Exercise goal: Starting at the line below holding "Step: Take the" and stopping at the line holding "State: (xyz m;", print every line exactly, both ends included, and leave the rest out.

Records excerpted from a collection
=====
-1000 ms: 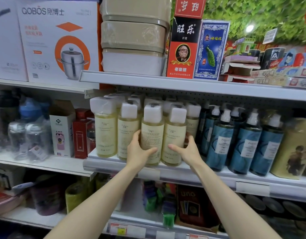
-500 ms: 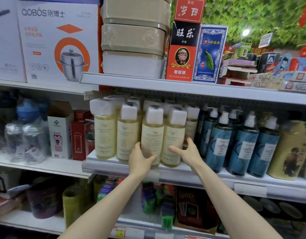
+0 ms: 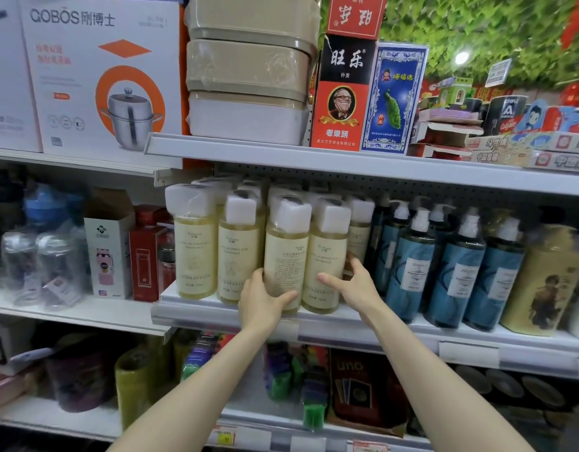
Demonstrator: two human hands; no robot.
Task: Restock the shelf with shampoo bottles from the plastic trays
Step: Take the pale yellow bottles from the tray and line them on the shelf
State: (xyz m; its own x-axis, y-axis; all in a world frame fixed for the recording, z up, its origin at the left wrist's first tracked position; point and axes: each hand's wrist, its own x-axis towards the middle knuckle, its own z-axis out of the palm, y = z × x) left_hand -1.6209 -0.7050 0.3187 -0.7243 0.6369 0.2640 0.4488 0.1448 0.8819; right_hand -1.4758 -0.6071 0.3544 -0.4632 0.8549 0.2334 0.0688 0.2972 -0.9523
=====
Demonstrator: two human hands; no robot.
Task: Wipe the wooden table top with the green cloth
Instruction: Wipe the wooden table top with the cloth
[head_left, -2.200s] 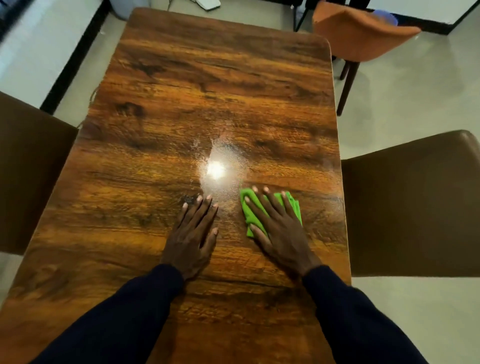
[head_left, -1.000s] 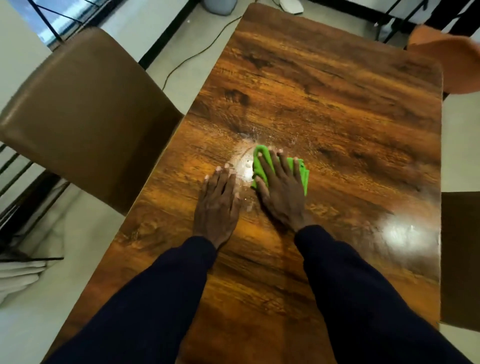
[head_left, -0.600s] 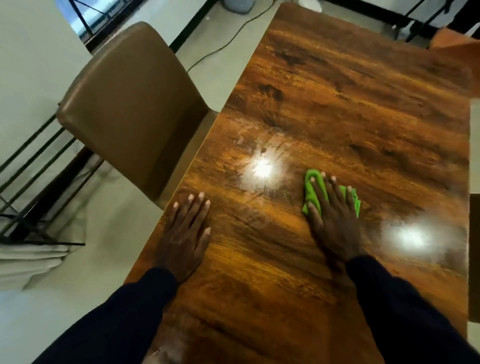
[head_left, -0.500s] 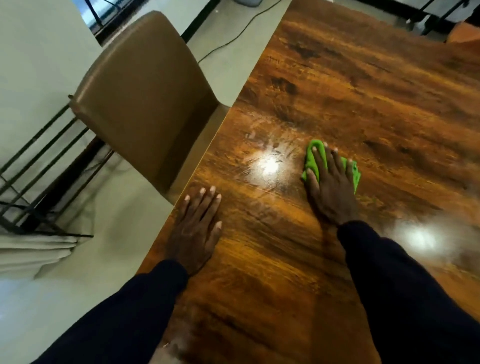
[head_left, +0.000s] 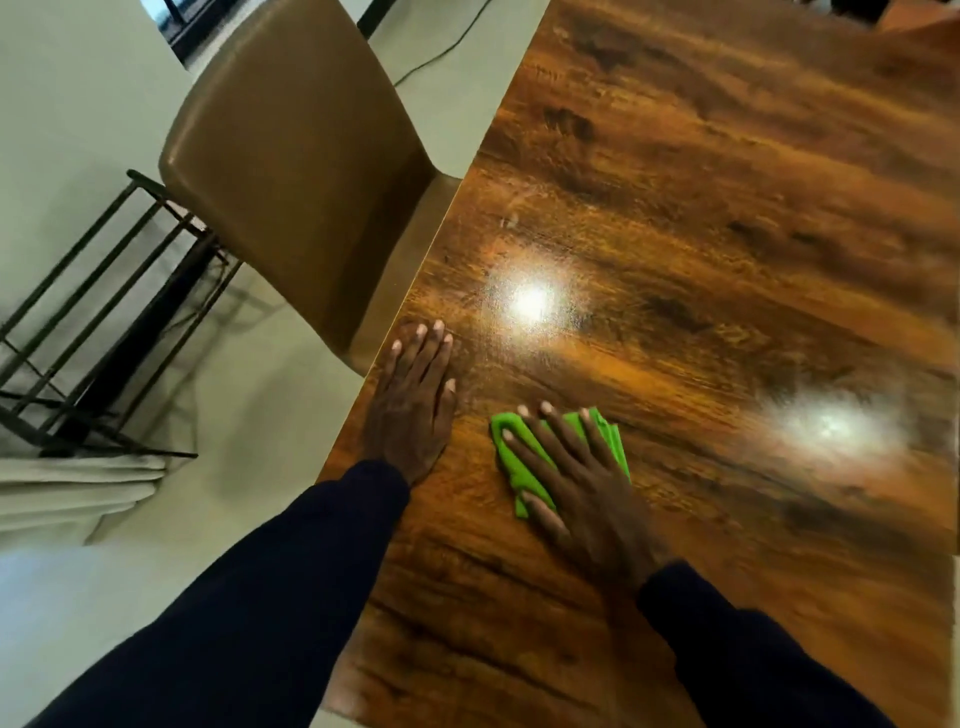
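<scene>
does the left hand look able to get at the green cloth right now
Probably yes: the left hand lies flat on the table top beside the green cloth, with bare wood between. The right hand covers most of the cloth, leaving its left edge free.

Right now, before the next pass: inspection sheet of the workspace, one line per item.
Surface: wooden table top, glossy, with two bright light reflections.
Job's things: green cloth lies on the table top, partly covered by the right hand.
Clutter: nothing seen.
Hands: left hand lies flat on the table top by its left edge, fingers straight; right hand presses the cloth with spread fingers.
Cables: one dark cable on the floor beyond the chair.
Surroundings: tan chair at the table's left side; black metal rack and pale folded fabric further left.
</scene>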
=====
Solution to the exercise:
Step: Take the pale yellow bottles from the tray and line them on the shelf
State: (xyz m; its own x-axis, y-axis; all in a world frame fixed for the recording, z up, its origin at the left wrist's first tracked position; point and axes: each hand's wrist, its own x-axis towards the middle knuckle, its own z-axis out of the palm, y = z × x) left_hand -1.6209 -0.7050 0.3187 -0.7243 0.6369 0.2640 0.4488 0.1448 0.8819; right_hand -1.4758 -0.6071 0.3544 -0.4632 0.8549 0.2334 0.0688 0.2972 -0.9523

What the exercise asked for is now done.